- What is expected
Return every line from the one with "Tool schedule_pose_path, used" through the one with "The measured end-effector", inclusive, exactly as it appears below.

(Stored entries)
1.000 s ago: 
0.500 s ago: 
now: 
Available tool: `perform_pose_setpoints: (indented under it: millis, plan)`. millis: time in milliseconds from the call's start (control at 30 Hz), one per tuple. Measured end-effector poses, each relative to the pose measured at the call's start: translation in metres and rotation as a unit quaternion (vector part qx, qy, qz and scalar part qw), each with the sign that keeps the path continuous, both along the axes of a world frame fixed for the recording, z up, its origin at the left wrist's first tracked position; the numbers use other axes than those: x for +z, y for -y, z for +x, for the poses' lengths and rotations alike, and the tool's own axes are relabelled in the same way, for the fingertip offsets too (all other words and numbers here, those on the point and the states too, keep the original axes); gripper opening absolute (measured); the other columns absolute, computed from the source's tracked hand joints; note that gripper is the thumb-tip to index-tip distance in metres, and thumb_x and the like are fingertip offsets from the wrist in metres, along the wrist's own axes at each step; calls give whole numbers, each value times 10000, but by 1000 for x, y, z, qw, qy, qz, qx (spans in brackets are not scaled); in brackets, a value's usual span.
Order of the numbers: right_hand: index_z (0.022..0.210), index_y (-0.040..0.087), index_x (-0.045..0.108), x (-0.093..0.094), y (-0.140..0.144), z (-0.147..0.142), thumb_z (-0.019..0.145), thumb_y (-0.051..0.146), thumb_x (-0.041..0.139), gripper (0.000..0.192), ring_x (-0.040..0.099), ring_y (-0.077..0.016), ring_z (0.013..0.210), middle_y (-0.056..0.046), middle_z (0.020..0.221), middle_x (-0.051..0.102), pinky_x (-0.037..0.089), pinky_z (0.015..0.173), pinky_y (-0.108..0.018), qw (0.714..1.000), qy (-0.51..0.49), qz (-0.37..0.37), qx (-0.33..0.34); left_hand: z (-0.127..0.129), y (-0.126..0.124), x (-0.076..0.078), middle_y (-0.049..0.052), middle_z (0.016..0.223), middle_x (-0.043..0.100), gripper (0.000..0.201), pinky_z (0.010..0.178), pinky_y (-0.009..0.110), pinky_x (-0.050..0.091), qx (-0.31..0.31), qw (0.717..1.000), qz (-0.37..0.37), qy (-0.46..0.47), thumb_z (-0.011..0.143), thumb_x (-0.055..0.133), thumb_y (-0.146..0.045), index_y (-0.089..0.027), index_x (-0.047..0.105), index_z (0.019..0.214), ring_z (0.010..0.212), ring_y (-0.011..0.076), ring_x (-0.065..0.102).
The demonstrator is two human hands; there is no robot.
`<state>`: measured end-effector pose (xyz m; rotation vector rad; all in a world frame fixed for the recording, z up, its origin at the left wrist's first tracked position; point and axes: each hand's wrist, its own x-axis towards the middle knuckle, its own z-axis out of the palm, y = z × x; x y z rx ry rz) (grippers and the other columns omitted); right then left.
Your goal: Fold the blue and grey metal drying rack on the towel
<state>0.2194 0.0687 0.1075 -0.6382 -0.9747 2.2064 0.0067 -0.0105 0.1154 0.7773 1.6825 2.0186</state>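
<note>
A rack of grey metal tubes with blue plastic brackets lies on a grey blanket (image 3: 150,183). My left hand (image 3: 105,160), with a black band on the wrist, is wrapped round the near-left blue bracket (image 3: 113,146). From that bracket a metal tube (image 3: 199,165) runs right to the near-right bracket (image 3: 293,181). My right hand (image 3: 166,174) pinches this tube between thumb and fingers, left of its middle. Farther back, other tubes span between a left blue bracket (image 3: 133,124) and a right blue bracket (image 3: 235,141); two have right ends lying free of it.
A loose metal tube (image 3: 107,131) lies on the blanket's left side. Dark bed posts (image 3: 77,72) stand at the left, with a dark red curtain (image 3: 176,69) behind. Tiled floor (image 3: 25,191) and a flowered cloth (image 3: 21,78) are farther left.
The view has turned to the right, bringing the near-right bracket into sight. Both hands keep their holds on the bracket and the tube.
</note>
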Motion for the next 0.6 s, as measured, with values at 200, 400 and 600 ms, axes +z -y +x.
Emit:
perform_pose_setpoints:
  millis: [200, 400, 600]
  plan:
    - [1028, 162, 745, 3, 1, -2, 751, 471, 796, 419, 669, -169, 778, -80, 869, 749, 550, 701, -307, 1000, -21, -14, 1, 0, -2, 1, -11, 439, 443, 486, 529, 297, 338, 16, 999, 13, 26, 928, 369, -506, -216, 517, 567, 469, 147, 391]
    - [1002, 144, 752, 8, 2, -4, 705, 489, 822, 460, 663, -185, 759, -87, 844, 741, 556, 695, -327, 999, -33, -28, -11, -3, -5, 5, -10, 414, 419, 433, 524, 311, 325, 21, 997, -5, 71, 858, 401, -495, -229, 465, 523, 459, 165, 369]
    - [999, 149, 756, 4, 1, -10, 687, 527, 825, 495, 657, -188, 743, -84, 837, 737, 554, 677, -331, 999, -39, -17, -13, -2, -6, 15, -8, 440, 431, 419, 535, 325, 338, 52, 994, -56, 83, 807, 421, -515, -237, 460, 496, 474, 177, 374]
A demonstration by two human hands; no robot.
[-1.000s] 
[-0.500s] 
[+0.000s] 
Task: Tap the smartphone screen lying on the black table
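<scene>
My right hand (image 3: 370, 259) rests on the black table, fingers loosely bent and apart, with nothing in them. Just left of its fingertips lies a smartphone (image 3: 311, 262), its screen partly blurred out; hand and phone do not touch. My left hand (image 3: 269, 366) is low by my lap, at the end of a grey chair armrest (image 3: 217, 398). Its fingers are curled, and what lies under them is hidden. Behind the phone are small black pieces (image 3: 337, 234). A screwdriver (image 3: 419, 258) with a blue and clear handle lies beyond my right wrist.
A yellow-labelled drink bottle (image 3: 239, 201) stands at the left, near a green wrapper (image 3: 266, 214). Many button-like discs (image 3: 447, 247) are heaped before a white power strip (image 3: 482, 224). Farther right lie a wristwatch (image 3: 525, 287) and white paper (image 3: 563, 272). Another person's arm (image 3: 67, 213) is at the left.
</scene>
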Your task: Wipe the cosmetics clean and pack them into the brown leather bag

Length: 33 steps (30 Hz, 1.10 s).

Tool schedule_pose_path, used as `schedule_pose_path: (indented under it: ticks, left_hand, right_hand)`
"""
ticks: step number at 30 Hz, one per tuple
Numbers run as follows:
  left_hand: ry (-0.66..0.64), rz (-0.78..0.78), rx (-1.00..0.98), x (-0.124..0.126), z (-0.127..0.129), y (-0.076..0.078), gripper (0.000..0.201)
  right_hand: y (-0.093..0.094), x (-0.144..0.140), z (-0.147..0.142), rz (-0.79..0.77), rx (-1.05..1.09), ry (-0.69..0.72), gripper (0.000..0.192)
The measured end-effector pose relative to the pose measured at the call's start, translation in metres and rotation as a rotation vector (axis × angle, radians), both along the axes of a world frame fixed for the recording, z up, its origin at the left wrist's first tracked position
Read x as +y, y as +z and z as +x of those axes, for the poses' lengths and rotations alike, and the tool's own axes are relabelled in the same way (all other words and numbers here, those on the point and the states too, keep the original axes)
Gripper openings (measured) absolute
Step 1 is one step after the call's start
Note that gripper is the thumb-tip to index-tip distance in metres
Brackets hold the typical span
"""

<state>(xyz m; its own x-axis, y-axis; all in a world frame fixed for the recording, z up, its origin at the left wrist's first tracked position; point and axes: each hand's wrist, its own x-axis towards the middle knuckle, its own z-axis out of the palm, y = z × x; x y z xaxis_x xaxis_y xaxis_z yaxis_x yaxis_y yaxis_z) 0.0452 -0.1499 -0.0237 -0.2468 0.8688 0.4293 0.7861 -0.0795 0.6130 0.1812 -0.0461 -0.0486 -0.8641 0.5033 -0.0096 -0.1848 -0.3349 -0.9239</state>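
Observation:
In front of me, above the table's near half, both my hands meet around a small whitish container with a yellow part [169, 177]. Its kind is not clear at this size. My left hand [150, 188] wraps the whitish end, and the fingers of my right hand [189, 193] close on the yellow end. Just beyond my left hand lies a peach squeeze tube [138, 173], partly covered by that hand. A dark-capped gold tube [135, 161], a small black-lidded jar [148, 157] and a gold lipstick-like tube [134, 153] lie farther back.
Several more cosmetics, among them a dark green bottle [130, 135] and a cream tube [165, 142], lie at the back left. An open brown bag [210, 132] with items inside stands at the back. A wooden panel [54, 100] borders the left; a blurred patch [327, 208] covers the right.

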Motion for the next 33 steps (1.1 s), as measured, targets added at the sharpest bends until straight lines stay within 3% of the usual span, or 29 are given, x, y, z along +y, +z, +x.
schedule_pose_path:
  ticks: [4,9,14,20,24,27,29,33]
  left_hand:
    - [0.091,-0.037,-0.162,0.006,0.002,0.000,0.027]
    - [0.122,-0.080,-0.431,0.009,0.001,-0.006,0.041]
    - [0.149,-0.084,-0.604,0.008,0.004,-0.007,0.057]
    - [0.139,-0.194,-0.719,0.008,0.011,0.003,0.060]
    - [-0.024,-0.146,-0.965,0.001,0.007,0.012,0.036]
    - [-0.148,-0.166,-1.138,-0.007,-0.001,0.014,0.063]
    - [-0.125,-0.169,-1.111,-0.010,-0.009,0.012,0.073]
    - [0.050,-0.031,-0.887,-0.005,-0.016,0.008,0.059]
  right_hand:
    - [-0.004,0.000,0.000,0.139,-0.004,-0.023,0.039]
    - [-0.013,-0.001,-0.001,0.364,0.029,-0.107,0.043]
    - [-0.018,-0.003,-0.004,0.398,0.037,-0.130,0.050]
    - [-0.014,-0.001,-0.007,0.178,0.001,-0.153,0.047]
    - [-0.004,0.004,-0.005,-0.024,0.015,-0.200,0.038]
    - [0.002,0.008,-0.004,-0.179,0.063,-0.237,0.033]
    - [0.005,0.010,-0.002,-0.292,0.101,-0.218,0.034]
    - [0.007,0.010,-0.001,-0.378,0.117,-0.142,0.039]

- Your response
Tool schedule_pose_path, used as `schedule_pose_path: (indented under it: ticks, left_hand, right_hand)`
"""
ticks: step number at 30 Hz, one per tuple
Numbers run as follows:
  left_hand: ry (-0.66..0.64), rz (-0.78..0.78), rx (-1.00..0.98), x (-0.124..0.126), z (-0.127..0.129), y (-0.076..0.078), gripper (0.000..0.201)
  right_hand: y (-0.093..0.094), x (-0.144..0.140), z (-0.147..0.142), rz (-0.79..0.77), rx (-1.05..1.09), ry (-0.69..0.72), gripper (0.000..0.192)
The measured end-effector pose relative to the pose measured at the call's start, translation in metres and rotation as a rotation vector (axis × angle, radians), both along the axes of a world frame fixed for the recording, z up, its origin at the left wrist's first tracked position

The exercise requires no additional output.